> _What is required_: Every single record needs to be restated word for word.
━━ Records for this task ━━
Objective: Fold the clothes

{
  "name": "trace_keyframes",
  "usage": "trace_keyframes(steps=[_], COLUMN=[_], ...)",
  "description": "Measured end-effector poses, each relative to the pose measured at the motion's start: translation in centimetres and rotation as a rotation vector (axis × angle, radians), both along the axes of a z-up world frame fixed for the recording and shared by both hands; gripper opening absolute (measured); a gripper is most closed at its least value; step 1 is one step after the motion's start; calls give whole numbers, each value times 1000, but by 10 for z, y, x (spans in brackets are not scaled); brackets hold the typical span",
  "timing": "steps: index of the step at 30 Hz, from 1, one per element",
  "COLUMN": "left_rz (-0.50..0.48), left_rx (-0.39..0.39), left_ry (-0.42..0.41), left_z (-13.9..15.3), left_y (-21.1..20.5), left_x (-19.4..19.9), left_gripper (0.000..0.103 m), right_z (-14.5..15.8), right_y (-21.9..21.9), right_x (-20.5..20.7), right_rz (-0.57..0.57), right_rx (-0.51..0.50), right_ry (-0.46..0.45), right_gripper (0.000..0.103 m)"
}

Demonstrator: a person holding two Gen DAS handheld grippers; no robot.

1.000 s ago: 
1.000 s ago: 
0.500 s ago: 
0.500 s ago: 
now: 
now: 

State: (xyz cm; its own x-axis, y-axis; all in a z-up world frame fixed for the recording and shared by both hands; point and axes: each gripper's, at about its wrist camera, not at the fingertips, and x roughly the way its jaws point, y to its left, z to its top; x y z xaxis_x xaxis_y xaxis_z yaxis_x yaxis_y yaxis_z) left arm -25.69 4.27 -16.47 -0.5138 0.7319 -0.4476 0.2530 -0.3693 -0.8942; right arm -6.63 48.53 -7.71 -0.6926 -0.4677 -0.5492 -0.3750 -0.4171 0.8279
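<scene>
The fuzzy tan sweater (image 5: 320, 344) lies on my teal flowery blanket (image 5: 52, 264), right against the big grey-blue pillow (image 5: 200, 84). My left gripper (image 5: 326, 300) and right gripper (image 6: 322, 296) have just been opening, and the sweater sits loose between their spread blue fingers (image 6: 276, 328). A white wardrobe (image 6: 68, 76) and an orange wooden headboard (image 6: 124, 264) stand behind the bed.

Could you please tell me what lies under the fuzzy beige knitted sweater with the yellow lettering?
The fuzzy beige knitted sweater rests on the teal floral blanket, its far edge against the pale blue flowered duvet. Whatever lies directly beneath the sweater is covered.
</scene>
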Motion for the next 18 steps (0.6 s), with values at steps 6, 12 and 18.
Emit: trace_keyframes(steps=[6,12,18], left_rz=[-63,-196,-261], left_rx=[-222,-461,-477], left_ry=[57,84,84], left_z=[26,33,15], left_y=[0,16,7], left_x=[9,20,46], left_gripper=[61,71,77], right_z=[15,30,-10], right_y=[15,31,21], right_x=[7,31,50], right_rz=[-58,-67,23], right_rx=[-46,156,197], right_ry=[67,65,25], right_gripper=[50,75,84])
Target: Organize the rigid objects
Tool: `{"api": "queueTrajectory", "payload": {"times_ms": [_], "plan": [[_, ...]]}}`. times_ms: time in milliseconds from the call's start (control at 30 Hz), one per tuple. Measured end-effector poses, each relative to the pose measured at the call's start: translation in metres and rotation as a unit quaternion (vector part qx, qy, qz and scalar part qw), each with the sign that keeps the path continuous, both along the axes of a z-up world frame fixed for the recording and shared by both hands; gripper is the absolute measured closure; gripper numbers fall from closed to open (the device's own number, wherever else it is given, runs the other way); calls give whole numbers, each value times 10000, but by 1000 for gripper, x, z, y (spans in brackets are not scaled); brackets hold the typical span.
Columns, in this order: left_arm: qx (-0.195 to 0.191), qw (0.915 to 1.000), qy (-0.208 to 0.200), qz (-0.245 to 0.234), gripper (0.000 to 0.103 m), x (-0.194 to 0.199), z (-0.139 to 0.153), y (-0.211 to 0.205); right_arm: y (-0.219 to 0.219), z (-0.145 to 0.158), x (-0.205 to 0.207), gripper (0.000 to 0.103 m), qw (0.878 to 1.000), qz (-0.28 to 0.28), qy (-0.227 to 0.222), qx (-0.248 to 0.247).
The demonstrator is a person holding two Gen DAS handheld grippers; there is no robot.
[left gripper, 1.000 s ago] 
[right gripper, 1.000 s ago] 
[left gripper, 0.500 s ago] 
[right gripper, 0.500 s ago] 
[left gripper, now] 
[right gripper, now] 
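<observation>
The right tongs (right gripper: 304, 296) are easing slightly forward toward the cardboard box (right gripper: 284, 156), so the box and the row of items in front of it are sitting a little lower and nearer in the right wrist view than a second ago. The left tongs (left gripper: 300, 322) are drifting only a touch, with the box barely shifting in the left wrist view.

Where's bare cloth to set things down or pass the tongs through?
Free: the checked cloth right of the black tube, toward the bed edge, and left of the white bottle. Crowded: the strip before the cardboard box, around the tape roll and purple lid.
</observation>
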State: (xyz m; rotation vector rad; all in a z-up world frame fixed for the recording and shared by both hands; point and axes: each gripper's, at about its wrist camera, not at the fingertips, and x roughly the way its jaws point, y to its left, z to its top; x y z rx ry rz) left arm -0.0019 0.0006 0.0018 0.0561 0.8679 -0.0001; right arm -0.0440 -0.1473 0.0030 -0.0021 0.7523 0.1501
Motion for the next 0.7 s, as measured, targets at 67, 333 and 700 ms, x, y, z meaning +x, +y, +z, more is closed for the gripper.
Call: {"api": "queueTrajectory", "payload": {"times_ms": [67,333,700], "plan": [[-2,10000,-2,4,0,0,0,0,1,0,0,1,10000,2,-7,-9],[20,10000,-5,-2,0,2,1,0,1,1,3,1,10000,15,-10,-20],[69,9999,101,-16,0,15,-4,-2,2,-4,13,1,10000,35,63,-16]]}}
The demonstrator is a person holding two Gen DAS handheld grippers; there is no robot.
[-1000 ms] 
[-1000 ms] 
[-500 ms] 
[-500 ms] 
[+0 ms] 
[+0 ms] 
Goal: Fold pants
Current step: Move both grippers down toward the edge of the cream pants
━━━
> _Exercise response_:
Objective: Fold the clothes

{
  "name": "trace_keyframes",
  "usage": "trace_keyframes(steps=[_], COLUMN=[_], ...)",
  "description": "Measured end-effector poses, each relative to the pose measured at the motion's start: translation in centimetres and rotation as a rotation vector (axis × angle, radians), both along the axes of a z-up world frame fixed for the recording and shared by both hands; gripper opening absolute (measured); a gripper is most closed at its least value; step 1 is one step after the motion's start; calls give whole numbers, each value times 1000, but by 10 for z, y, x (spans in brackets are not scaled); brackets hold the typical span",
  "timing": "steps: index of the step at 30 Hz, from 1, one per element",
  "COLUMN": "left_rz (-0.50..0.48), left_rx (-0.39..0.39), left_ry (-0.42..0.41), left_z (-13.9..15.3), left_y (-21.1..20.5), left_x (-19.4..19.9), left_gripper (0.000..0.103 m), right_z (-14.5..15.8), right_y (-21.9..21.9), right_x (-20.5..20.7), right_rz (-0.57..0.57), right_rx (-0.51..0.50), right_ry (-0.46..0.45), right_gripper (0.000..0.103 m)"
}

Demonstrator: a person holding two Gen DAS handheld grippers; no robot.

1.000 s ago: 
1.000 s ago: 
0.500 s ago: 
0.500 s ago: 
now: 
now: 

State: (xyz cm; its own x-axis, y-axis; all in a z-up world frame fixed for the recording and shared by both hands; point and axes: each gripper's, at about its wrist camera, not at the fingertips, and x roughly the way its jaws point, y to its left, z to its top; x y z xaxis_x xaxis_y xaxis_z yaxis_x yaxis_y yaxis_z) left arm -25.69 4.27 -16.47 -0.5138 0.7319 -0.4476 0.2530 -0.3693 -0.8942; right arm -6.63 48.53 -7.71 -0.6926 -0.4677 -0.5492 -0.3750 -0.4171 0.8279
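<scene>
The fuzzy tan sweater (image 5: 320, 344) lies on my teal flowery blanket (image 5: 52, 264), right against the big grey-blue pillow (image 5: 200, 84). My left gripper (image 5: 326, 300) and right gripper (image 6: 322, 296) have just been opening, and the sweater sits loose between their spread blue fingers (image 6: 276, 328). A white wardrobe (image 6: 68, 76) and an orange wooden headboard (image 6: 124, 264) stand behind the bed.

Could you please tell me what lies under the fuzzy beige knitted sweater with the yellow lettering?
The fuzzy beige knitted sweater rests on the teal floral blanket, its far edge against the pale blue flowered duvet. Whatever lies directly beneath the sweater is covered.
</scene>
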Motion for the next 18 steps (0.6 s), with values at steps 6, 12 and 18.
Emit: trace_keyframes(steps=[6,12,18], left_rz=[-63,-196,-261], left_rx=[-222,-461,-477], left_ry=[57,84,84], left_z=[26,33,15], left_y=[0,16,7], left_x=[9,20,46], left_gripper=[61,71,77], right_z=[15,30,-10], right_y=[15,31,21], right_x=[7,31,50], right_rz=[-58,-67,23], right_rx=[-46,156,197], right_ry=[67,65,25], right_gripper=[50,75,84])
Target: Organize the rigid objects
Tool: `{"api": "queueTrajectory", "payload": {"times_ms": [_], "plan": [[_, ...]]}}`. times_ms: time in milliseconds from the call's start (control at 30 Hz), one per tuple. Measured end-effector poses, each relative to the pose measured at the call's start: translation in metres and rotation as a unit quaternion (vector part qx, qy, qz and scalar part qw), each with the sign that keeps the path continuous, both along the axes of a z-up world frame fixed for the recording and shared by both hands; gripper is the absolute measured closure; gripper numbers fall from closed to open (the device's own number, wherever else it is given, runs the other way); calls give whole numbers, each value times 10000, but by 1000 for gripper, x, z, y (spans in brackets are not scaled); brackets hold the typical span.
Columns, in this order: left_arm: qx (-0.195 to 0.191), qw (0.915 to 1.000), qy (-0.208 to 0.200), qz (-0.245 to 0.234), gripper (0.000 to 0.103 m), x (-0.194 to 0.199), z (-0.139 to 0.153), y (-0.211 to 0.205); right_arm: y (-0.219 to 0.219), z (-0.145 to 0.158), x (-0.205 to 0.207), gripper (0.000 to 0.103 m), qw (0.878 to 1.000), qz (-0.28 to 0.28), qy (-0.227 to 0.222), qx (-0.248 to 0.247).
The demonstrator is a person holding two Gen DAS handheld grippers; there is no robot.
[left gripper, 1.000 s ago] 
[right gripper, 1.000 s ago] 
[left gripper, 0.500 s ago] 
[right gripper, 0.500 s ago] 
[left gripper, now] 
[right gripper, now] 
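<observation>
The right tongs (right gripper: 304, 296) are easing slightly forward toward the cardboard box (right gripper: 284, 156), so the box and the row of items in front of it are sitting a little lower and nearer in the right wrist view than a second ago. The left tongs (left gripper: 300, 322) are drifting only a touch, with the box barely shifting in the left wrist view.

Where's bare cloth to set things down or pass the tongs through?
Free: the checked cloth right of the black tube, toward the bed edge, and left of the white bottle. Crowded: the strip before the cardboard box, around the tape roll and purple lid.
</observation>
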State: (xyz m; rotation vector rad; all in a z-up world frame fixed for the recording and shared by both hands; point and axes: each gripper's, at about its wrist camera, not at the fingertips, and x roughly the way its jaws point, y to its left, z to its top; x y z rx ry rz) left arm -0.0019 0.0006 0.0018 0.0561 0.8679 -0.0001; right arm -0.0440 -0.1473 0.0030 -0.0021 0.7523 0.1501
Motion for the next 0.7 s, as measured, targets at 67, 333 and 700 ms, x, y, z meaning +x, +y, +z, more is closed for the gripper.
Call: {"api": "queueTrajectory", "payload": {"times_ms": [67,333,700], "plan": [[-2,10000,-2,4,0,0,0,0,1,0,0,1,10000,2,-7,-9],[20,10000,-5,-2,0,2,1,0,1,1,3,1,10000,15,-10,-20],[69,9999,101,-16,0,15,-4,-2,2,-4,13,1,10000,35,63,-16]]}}
The demonstrator is a person holding two Gen DAS handheld grippers; there is no robot.
[-1000 ms] 
[-1000 ms] 
[-500 ms] 
[-500 ms] 
[+0 ms] 
[+0 ms] 
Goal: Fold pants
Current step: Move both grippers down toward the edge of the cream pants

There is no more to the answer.